- **Material for this task**
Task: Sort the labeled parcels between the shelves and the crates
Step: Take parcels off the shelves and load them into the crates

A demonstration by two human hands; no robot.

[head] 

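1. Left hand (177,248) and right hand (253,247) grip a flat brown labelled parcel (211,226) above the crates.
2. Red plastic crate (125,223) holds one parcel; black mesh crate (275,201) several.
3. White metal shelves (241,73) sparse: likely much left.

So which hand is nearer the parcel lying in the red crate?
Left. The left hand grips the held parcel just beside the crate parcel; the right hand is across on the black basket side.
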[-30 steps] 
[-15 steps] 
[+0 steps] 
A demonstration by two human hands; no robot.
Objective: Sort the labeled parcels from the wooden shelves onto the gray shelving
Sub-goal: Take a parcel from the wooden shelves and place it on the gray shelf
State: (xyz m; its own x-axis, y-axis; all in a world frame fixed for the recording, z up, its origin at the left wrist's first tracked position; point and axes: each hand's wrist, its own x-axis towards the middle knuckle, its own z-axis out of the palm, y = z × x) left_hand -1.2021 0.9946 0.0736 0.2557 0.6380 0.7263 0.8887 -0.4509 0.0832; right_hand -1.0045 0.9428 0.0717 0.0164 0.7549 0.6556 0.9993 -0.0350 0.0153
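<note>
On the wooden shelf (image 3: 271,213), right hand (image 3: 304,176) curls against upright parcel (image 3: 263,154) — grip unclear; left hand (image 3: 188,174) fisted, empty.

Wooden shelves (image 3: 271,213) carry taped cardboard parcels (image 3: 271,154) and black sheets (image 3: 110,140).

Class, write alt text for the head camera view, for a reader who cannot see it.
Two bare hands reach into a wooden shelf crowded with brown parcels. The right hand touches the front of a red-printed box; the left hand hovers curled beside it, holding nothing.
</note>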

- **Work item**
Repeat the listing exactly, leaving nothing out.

- **Solution to the problem**
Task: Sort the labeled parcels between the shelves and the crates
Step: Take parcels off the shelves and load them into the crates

A demonstration by two human hands; no robot.

[head] 

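1. Left hand (177,248) and right hand (253,247) grip a flat brown labelled parcel (211,226) above the crates.
2. Red plastic crate (125,223) holds one parcel; black mesh crate (275,201) several.
3. White metal shelves (241,73) sparse: likely much left.

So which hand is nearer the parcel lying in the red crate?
Left. The left hand grips the held parcel just beside the crate parcel; the right hand is across on the black basket side.
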[-30 steps] 
[-15 steps] 
[+0 steps] 
A demonstration by two human hands; no robot.
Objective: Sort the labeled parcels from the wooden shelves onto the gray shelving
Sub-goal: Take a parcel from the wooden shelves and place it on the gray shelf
State: (xyz m; its own x-axis, y-axis; all in a world frame fixed for the recording, z up, its origin at the left wrist's first tracked position; point and axes: each hand's wrist, its own x-axis towards the middle knuckle, its own z-axis out of the palm, y = z × x) left_hand -1.2021 0.9946 0.0736 0.2557 0.6380 0.7263 0.8887 -0.4509 0.0832; right_hand -1.0045 0.9428 0.0717 0.0164 0.7549 0.6556 0.9993 -0.0350 0.0153
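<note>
On the wooden shelf (image 3: 271,213), right hand (image 3: 304,176) curls against upright parcel (image 3: 263,154) — grip unclear; left hand (image 3: 188,174) fisted, empty.

Wooden shelves (image 3: 271,213) carry taped cardboard parcels (image 3: 271,154) and black sheets (image 3: 110,140).

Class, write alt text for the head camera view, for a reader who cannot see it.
Two bare hands reach into a wooden shelf crowded with brown parcels. The right hand touches the front of a red-printed box; the left hand hovers curled beside it, holding nothing.
</note>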

There is nothing more to the answer.